We previously reported that mice deficient in two Se-dependent
glutathione peroxidases, GPx1 and GPx2, have spontaneous
ileocolitis. Disease severity depends on mouse genetic background. Whereas C57BL/6J (B6) GPx1/2-double-knockout (DKO) mice have moderate
ileitis and mild
colitis, 129S1Svlm/J (129) DKO mice have severe
ileocolitis. Because GPx's are
antioxidant enzymes, we hypothesized that elevated
reactive oxygen species trigger
inflammation in these DKO mice. To test whether
NADPH oxidase 1 (Nox1) contributes to
colitis, we generated B6 triple-KO (TKO) mice to study their phenotype. Because the Nox1 gene is X-linked, we analyzed the effects of Nox1 on male B6 TKO mice and female B6 DKO mice with the Nox1(+/-) (het-TKO) genotype. We found that the male TKO and female het-TKO mice are virtually disease-free when monitored from 8 through 50 days of age. Male TKO and female het-TKO mice have nearly no signs of disease (e.g.,
lethargy and perianal
alopecia) that are often exhibited in the DKO mice; further, the slower growth rate of DKO mice is almost completely eliminated in male TKO and female het-TKO mice. Male TKO and female het-TKO mice no longer have the shortened small intestine present in the DKO mice. Finally, the pathological characteristics of the DKO ileum, including the high level of crypt apoptosis (analyzed by apoptotic figures, TUNEL, and cleaved
caspase-3 immunohistochemical staining), high numbers of Ki-67-positive crypt epithelium cells, and elevated levels of monocytes expressing
myeloperoxidase, are all significantly decreased in male TKO mice. The attenuated ileal and colonic pathology is also evident in female het-DKO mice. Furthermore, the male DKO ileum has eightfold higher TNF
cytokine levels than TKO ileum.

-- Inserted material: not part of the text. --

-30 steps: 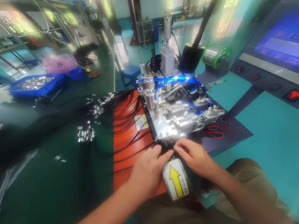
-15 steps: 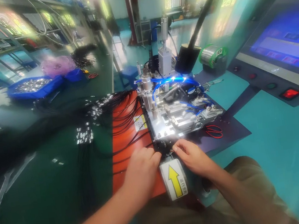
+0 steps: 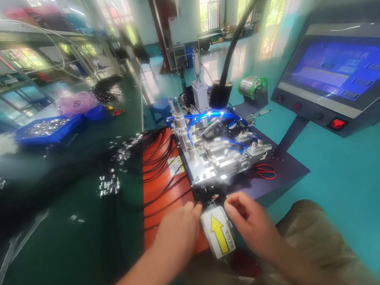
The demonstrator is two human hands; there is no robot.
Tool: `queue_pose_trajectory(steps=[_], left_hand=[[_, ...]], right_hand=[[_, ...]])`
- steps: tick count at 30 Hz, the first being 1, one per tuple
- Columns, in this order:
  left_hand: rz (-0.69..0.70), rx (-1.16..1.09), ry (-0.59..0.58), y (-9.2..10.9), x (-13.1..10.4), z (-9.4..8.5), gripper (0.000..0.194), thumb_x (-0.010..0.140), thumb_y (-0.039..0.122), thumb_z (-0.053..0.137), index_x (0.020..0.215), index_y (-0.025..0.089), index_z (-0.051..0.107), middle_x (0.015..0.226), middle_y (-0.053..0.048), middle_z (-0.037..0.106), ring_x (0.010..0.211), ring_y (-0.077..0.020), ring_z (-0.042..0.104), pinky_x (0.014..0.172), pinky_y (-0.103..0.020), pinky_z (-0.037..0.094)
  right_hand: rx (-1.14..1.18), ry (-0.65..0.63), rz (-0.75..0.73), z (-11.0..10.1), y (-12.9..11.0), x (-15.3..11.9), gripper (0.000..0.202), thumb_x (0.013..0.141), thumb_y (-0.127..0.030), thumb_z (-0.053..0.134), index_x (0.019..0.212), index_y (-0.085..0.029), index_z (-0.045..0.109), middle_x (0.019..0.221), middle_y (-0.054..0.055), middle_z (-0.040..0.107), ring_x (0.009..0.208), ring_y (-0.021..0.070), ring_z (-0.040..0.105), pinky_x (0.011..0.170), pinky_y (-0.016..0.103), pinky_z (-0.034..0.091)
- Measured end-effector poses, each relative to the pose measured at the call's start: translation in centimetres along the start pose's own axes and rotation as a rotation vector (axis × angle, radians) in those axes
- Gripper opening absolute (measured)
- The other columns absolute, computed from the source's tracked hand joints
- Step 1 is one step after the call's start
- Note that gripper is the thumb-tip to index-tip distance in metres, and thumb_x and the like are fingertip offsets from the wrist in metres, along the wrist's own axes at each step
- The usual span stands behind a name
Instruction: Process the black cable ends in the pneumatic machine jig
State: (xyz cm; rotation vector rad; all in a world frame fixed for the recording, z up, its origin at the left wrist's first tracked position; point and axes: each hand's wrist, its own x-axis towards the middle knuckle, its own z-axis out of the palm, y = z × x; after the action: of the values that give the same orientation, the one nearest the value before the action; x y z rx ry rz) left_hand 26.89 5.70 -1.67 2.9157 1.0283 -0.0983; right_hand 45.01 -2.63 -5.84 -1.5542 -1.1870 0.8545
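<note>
My left hand (image 3: 181,228) is closed at the left side of the machine's feed track, above the orange-red board (image 3: 161,189). Its fingertips press together by the track, and what they hold, if anything, is hidden. My right hand (image 3: 252,221) is off to the right of the track, thumb and forefinger pinched beside the white plate with a yellow arrow (image 3: 218,233). I cannot make out anything in that pinch. Small metallic parts (image 3: 215,197) show on the track between my hands. Several black cables (image 3: 163,191) lie across the board into the machine (image 3: 219,152).
A control screen (image 3: 345,68) stands at right. Red-handled scissors (image 3: 265,171) lie near the machine, with a green wire spool (image 3: 253,87) behind. On the green table at left are a blue tray (image 3: 47,129) of metal parts, cable bundles and a wrench (image 3: 6,267). A blurred gloved hand shows at far left.
My right hand has drawn back from the track toward me, uncovering the small parts there. My left hand stays by the track's left side. The view has tilted up slightly.
</note>
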Motion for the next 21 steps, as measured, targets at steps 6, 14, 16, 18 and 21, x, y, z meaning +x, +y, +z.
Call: queue_pose_trajectory(steps=[6,14,16,18,21], left_hand=[[-0.107,-0.151,-0.114,-2.4,-0.5,-2.7,0.024,0.093,0.024,0.043,0.099,0.019,0.066,0.083,-0.007,0.07,0.069,-0.0187,0.066,0.061,-0.026,0.045],[-0.625,-0.038,-0.014,-14.6,-4.5,-10.7,0.031,0.085,0.048,0.052,0.088,0.022,0.069,0.08,-0.004,0.071,0.068,-0.0222,0.063,0.063,-0.029,0.042],[-0.663,-0.061,-0.172,-17.2,-5.2,-10.6,0.033,0.08,0.05,0.055,0.081,0.02,0.068,0.074,-0.005,0.069,0.064,-0.0214,0.062,0.057,-0.028,0.04],[-0.672,-0.119,-0.338,-19.2,-5.7,-9.6,0.032,0.076,0.049,0.059,0.077,0.018,0.066,0.069,-0.005,0.068,0.06,-0.0201,0.061,0.053,-0.026,0.039],[-0.722,-0.276,-0.451,-21.2,-6.6,-8.2,0.024,0.068,0.038,0.065,0.081,0.018,0.065,0.064,-0.001,0.066,0.053,-0.0167,0.059,0.05,-0.023,0.038]], right_hand=[[-0.034,-0.26,-0.145,0.6,-2.5,-2.7,0.012,0.095,-0.024,0.051,0.085,-0.021,0.058,0.072,-0.002,0.053,0.064,0.0144,0.05,0.059,0.024,0.04],[-0.256,-0.656,-0.328,4.2,-2.3,-4.0,0.009,0.084,-0.016,0.058,0.085,-0.018,0.067,0.081,0.003,0.07,0.072,0.0169,0.065,0.063,0.023,0.043],[-0.371,-0.793,-0.361,5.9,-2.2,-4.1,0.007,0.083,-0.019,0.061,0.082,-0.018,0.068,0.079,0.004,0.072,0.069,0.0182,0.068,0.058,0.023,0.042],[-0.481,-0.893,-0.39,7.7,-2.3,-4.2,0.01,0.084,-0.025,0.062,0.08,-0.018,0.068,0.077,0.004,0.073,0.066,0.0198,0.069,0.053,0.025,0.04],[-0.614,-0.93,-0.469,10.1,-3.0,-4.2,0.016,0.086,-0.032,0.061,0.084,-0.017,0.068,0.08,0.006,0.073,0.066,0.025,0.07,0.049,0.028,0.04]])
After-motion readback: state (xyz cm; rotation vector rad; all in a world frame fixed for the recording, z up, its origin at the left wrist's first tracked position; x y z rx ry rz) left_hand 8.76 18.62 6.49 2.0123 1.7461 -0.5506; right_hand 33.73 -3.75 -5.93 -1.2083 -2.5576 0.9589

Nox1
mRNA is highly elevated in both B6 and 129 DKO ileum compared to wild-type mouse ileum. Taking these results together, we propose that
ileocolitis in the DKO mice is caused by Nox1, which is induced by TNF. The milder disease in female het-TKO intestine is probably due to random or imprinted X-chromosome inactivation, which produces mosaic Nox1 expression.